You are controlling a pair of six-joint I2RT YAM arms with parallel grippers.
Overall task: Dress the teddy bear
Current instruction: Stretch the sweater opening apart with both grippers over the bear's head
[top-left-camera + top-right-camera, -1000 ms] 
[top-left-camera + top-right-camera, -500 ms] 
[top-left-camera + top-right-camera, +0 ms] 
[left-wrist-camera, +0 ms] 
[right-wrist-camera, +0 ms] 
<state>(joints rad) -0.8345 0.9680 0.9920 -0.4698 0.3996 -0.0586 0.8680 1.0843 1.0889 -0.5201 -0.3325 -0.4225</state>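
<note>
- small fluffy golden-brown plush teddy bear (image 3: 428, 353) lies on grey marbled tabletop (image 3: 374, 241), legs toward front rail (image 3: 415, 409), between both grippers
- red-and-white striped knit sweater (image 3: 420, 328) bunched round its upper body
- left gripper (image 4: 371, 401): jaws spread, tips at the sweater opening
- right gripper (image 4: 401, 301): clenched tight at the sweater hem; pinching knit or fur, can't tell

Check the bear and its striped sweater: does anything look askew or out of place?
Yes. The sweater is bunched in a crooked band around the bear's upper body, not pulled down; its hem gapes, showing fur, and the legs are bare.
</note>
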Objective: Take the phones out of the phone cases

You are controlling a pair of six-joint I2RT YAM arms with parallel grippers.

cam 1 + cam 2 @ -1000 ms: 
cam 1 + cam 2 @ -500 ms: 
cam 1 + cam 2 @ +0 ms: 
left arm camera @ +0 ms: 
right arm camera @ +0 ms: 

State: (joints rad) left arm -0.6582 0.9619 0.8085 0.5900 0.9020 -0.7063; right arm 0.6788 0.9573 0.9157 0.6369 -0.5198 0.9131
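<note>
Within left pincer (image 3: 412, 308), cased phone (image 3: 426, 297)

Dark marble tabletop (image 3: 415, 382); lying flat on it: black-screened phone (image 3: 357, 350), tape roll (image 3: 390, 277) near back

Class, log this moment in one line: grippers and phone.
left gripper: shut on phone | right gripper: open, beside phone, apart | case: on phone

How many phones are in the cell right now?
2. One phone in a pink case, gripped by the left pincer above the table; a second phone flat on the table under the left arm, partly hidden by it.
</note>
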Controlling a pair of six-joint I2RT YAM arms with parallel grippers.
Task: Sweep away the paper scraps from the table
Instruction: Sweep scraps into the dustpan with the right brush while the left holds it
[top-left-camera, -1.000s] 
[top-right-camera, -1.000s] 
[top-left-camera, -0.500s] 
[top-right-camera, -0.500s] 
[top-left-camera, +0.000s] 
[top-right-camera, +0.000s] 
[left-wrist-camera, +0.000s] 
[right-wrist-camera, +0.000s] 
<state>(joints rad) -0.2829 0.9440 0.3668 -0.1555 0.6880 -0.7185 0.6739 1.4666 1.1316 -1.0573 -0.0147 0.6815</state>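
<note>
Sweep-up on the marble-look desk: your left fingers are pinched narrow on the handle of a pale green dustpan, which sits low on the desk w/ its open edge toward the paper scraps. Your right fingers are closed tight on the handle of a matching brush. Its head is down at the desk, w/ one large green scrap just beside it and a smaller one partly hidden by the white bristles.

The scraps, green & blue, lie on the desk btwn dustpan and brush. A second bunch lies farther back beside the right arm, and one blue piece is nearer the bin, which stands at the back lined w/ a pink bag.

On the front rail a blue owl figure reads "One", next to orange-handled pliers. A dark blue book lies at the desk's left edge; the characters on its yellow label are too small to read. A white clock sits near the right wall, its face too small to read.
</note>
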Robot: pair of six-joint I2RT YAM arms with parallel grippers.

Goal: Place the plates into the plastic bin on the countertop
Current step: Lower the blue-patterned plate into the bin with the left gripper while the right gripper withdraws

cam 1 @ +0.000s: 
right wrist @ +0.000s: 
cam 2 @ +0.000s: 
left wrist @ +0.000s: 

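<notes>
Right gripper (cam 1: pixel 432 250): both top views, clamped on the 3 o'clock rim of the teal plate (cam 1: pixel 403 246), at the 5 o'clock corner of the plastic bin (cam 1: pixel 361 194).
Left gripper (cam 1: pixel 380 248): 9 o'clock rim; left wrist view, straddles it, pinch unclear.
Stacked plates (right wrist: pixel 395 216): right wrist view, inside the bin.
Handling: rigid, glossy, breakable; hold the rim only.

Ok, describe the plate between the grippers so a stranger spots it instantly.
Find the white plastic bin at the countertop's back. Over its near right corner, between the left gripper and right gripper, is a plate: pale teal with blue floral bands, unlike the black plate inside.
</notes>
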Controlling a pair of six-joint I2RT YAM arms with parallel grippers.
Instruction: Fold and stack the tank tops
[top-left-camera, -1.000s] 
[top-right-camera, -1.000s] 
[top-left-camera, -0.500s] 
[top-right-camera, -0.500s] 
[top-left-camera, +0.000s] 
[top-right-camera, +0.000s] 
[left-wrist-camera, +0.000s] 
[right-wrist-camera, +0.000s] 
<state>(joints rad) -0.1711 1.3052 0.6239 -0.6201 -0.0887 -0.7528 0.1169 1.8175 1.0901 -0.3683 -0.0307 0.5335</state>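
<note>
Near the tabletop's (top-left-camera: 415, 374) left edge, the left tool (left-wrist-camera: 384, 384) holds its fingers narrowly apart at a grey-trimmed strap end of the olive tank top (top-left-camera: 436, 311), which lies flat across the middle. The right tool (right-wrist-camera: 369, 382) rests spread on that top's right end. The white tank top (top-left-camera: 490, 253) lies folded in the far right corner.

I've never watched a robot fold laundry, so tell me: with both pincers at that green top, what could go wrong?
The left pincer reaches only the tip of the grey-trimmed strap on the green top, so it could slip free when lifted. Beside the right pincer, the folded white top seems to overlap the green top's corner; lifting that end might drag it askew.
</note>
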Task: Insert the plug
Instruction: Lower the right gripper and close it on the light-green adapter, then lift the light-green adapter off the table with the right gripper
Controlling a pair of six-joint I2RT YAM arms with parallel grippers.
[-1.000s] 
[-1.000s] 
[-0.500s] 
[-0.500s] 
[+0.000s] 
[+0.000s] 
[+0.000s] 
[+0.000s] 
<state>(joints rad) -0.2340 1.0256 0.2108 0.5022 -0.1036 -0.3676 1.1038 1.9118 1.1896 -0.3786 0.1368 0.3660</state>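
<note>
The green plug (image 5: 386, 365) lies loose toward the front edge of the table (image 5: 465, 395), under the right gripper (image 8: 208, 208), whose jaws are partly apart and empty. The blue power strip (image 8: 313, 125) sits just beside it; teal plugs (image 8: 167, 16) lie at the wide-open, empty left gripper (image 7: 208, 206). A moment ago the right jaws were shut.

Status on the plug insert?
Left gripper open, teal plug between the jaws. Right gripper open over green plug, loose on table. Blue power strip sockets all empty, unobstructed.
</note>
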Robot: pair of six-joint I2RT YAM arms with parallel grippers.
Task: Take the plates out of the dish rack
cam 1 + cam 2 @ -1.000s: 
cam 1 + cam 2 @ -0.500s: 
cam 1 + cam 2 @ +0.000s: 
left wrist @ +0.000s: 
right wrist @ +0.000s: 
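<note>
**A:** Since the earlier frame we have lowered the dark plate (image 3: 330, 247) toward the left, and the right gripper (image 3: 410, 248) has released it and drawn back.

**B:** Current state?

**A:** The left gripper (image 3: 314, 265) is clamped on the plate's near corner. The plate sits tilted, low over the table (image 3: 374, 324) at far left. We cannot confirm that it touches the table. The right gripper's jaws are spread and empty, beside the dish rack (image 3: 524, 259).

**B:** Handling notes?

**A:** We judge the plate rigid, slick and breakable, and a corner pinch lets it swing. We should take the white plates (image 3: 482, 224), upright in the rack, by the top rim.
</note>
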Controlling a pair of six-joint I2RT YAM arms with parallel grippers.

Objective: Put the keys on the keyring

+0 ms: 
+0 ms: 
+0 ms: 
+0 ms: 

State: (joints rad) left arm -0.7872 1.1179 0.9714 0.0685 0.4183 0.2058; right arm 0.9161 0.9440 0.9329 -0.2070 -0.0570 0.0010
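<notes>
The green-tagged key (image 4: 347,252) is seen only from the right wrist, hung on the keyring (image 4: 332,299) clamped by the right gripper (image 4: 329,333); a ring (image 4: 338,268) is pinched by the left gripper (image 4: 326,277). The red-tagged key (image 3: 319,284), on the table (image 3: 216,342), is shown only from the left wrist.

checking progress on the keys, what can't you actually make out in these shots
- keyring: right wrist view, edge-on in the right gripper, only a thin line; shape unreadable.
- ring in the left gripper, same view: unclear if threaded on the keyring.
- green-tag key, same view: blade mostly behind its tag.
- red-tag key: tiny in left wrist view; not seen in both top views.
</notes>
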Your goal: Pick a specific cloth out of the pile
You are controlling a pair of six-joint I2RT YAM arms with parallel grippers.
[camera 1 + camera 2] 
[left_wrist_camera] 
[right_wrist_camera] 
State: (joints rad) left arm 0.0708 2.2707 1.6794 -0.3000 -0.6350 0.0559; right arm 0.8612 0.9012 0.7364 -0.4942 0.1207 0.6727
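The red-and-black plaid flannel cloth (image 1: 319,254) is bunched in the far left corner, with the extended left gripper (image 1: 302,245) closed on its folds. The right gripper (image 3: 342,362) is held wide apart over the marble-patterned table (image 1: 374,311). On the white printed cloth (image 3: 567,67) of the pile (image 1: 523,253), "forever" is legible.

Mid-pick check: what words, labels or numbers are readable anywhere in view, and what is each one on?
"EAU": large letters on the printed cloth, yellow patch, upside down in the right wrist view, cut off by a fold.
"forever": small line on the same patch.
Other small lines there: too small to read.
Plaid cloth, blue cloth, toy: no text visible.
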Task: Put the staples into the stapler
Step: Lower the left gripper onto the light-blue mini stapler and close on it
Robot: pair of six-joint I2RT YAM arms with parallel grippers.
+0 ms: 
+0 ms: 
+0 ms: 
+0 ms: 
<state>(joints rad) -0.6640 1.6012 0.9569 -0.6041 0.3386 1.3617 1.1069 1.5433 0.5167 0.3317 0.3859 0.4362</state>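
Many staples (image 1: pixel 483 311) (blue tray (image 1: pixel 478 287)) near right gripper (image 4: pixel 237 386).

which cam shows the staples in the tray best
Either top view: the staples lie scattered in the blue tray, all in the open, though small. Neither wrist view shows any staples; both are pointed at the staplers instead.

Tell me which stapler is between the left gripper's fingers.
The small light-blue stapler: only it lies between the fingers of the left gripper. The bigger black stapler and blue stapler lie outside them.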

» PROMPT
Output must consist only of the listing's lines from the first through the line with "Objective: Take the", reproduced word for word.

» EXERCISE RESPONSE
You are controlling a pair of six-joint I2RT YAM arms with parallel grippers.
Overall task: Dress the teddy bear
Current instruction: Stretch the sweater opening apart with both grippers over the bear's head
[top-left-camera + top-right-camera, -1000 ms] 
[top-left-camera + top-right-camera, -500 ms] 
[top-left-camera + top-right-camera, +0 ms] 
[left-wrist-camera, +0 ms] 
[right-wrist-camera, +0 ms] 
<state>(joints rad) -0.8345 0.9680 0.9920 -0.4698 0.3996 -0.0586 0.8680 1.0843 1.0889 -0.5201 -0.3325 -0.4225</state>
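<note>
- small fluffy golden-brown plush teddy bear (image 3: 428, 353) lies on grey marbled tabletop (image 3: 374, 241), legs toward front rail (image 3: 415, 409), between both grippers
- red-and-white striped knit sweater (image 3: 420, 328) bunched round its upper body
- left gripper (image 4: 371, 401): jaws spread, tips at the sweater opening
- right gripper (image 4: 401, 301): clenched tight at the sweater hem; pinching knit or fur, can't tell

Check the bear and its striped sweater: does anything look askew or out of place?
Yes. The sweater is bunched in a crooked band around the bear's upper body, not pulled down; its hem gapes, showing fur, and the legs are bare.
</note>
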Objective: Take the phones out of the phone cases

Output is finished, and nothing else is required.